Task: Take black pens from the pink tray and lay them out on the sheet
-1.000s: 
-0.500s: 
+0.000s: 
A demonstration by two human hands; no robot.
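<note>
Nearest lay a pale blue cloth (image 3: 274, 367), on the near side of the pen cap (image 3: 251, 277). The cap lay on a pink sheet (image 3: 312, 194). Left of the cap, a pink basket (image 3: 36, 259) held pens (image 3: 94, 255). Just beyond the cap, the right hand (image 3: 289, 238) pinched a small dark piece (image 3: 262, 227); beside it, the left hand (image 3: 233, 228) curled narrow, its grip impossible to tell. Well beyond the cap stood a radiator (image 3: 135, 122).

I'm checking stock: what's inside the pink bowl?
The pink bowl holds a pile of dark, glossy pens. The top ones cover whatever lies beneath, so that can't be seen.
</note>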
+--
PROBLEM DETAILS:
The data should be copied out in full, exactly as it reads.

OUTPUT BELOW:
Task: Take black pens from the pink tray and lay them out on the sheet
-1.000s: 
-0.500s: 
+0.000s: 
A demonstration by two human hands; no robot.
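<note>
Nearest lay a pale blue cloth (image 3: 274, 367), on the near side of the pen cap (image 3: 251, 277). The cap lay on a pink sheet (image 3: 312, 194). Left of the cap, a pink basket (image 3: 36, 259) held pens (image 3: 94, 255). Just beyond the cap, the right hand (image 3: 289, 238) pinched a small dark piece (image 3: 262, 227); beside it, the left hand (image 3: 233, 228) curled narrow, its grip impossible to tell. Well beyond the cap stood a radiator (image 3: 135, 122).

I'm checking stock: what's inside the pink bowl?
The pink bowl holds a pile of dark, glossy pens. The top ones cover whatever lies beneath, so that can't be seen.
</note>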

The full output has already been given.